** BRIEF **
Return every line from the records below with the string "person".

** LISTED ENTRIES **
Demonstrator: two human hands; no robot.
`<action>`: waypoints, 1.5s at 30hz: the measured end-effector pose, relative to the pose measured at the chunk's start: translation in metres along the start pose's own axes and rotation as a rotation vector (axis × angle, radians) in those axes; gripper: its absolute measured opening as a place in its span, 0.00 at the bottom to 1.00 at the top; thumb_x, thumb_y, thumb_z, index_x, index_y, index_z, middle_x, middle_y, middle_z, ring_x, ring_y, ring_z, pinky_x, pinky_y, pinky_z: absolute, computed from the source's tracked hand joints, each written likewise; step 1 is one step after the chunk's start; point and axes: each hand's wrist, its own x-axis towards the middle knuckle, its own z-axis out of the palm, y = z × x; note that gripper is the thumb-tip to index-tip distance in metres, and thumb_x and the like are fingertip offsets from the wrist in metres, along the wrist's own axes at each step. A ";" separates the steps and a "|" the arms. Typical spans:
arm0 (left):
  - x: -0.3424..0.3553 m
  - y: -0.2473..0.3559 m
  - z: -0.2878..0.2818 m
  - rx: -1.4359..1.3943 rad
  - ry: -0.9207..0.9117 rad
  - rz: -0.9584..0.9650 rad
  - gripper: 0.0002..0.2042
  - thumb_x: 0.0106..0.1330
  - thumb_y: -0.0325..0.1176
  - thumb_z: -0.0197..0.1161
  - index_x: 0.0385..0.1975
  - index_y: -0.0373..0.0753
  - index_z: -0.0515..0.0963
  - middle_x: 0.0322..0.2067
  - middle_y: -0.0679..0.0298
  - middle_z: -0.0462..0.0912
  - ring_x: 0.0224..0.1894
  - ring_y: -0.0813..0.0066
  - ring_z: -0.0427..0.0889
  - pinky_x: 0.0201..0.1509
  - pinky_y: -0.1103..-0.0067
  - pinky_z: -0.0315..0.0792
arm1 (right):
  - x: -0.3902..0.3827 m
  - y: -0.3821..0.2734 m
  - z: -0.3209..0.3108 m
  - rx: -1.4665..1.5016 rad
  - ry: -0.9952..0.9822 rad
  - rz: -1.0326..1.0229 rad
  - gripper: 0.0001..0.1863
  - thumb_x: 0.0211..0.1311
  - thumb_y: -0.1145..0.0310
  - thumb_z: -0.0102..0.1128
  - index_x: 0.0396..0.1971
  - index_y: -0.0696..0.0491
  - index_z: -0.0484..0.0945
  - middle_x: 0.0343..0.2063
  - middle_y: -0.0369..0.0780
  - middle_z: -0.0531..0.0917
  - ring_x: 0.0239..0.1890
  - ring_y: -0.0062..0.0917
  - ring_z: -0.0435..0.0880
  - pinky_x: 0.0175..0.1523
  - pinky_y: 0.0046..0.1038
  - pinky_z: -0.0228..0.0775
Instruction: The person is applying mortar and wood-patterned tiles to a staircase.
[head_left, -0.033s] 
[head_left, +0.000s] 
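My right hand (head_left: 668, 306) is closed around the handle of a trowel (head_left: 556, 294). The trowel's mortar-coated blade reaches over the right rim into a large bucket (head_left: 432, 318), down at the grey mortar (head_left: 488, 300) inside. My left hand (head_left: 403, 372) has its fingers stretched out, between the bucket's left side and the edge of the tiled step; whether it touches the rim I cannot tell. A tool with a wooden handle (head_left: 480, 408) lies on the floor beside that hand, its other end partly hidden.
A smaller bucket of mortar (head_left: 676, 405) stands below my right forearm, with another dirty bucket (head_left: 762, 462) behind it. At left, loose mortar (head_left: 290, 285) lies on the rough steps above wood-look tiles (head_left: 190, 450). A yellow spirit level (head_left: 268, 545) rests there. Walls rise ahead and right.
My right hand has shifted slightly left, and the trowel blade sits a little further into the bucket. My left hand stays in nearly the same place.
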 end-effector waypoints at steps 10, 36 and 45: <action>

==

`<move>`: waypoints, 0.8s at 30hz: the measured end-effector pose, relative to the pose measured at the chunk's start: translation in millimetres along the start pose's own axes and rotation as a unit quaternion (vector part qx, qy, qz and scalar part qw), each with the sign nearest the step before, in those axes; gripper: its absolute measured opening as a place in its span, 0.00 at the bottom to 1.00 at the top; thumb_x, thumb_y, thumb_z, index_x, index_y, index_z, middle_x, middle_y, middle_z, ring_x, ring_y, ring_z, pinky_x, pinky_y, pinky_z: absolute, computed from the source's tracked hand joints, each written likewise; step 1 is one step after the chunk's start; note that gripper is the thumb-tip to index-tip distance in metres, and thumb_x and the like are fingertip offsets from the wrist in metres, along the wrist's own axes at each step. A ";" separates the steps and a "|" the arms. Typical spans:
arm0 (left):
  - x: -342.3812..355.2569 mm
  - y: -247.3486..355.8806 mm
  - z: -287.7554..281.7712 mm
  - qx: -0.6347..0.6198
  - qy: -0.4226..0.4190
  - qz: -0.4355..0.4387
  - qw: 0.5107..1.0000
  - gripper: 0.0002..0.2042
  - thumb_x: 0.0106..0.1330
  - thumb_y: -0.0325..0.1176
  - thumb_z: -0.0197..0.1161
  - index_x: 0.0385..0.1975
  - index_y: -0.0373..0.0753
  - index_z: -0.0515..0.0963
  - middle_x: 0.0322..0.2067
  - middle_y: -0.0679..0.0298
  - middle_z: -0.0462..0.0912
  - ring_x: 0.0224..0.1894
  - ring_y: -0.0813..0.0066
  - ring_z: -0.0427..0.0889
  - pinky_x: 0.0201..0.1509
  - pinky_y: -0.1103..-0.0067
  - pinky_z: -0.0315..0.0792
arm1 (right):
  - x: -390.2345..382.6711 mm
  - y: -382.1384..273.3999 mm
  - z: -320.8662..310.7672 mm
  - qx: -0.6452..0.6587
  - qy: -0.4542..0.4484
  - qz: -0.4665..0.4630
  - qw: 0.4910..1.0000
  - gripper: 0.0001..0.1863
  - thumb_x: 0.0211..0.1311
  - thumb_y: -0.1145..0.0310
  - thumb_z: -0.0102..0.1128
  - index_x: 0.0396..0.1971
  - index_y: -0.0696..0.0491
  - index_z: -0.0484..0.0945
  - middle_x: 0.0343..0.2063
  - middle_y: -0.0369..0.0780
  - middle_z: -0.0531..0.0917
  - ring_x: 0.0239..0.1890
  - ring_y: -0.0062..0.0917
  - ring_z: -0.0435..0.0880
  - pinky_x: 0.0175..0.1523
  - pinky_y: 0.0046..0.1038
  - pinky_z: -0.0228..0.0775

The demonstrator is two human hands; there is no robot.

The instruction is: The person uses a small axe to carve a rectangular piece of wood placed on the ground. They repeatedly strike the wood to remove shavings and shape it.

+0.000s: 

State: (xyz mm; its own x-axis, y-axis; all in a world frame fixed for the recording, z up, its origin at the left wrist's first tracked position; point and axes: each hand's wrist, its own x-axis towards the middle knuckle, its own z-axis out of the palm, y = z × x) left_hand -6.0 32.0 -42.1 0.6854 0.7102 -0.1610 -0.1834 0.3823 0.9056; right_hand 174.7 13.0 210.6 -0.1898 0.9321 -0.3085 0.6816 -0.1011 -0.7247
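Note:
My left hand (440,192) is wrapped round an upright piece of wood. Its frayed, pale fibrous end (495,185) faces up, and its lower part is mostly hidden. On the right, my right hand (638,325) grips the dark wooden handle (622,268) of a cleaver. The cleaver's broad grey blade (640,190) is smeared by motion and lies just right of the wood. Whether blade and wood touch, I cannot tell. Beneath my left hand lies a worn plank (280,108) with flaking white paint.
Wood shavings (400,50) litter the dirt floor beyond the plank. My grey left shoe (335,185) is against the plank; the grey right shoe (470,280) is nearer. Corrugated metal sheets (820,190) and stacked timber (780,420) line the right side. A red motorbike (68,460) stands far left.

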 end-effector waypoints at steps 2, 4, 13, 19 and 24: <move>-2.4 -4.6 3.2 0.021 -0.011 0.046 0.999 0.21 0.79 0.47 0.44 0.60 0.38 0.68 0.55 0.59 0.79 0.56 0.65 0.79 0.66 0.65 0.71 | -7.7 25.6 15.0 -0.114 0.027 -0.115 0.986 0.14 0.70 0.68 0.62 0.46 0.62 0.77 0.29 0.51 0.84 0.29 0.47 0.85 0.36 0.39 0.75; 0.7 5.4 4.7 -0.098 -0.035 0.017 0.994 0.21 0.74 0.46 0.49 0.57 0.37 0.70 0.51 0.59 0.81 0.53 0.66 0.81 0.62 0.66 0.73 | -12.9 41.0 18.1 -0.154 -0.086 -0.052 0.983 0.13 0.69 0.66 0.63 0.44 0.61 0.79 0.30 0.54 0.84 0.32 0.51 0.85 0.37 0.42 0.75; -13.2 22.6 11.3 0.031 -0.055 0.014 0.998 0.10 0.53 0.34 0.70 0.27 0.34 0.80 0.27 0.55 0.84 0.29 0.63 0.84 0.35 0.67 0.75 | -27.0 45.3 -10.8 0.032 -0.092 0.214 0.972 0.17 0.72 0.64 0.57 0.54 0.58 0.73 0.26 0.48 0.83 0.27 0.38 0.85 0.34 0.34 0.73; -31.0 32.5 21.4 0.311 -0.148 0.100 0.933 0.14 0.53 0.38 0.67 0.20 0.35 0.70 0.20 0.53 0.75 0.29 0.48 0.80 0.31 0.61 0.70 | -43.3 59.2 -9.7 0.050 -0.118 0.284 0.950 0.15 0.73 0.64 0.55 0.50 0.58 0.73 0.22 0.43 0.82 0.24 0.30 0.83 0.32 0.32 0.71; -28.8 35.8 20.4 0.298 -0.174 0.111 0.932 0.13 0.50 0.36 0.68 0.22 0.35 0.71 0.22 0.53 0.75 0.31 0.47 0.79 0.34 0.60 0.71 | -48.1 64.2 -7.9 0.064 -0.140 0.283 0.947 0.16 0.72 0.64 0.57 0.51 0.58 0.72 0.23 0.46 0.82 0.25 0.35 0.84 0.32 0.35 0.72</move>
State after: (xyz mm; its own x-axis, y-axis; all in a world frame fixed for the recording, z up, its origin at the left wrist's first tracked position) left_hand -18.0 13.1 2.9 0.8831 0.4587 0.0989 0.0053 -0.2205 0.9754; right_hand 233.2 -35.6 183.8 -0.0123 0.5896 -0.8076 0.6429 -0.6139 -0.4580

** REPLY TO THE EXERCISE **
Instruction: The person is applying mortar and wood-patterned tiles to a staircase.
The instruction is: The person uses a small axe to carve a rectangular piece of wood placed on the ground. They repeatedly strike the wood to remove shavings and shape it.

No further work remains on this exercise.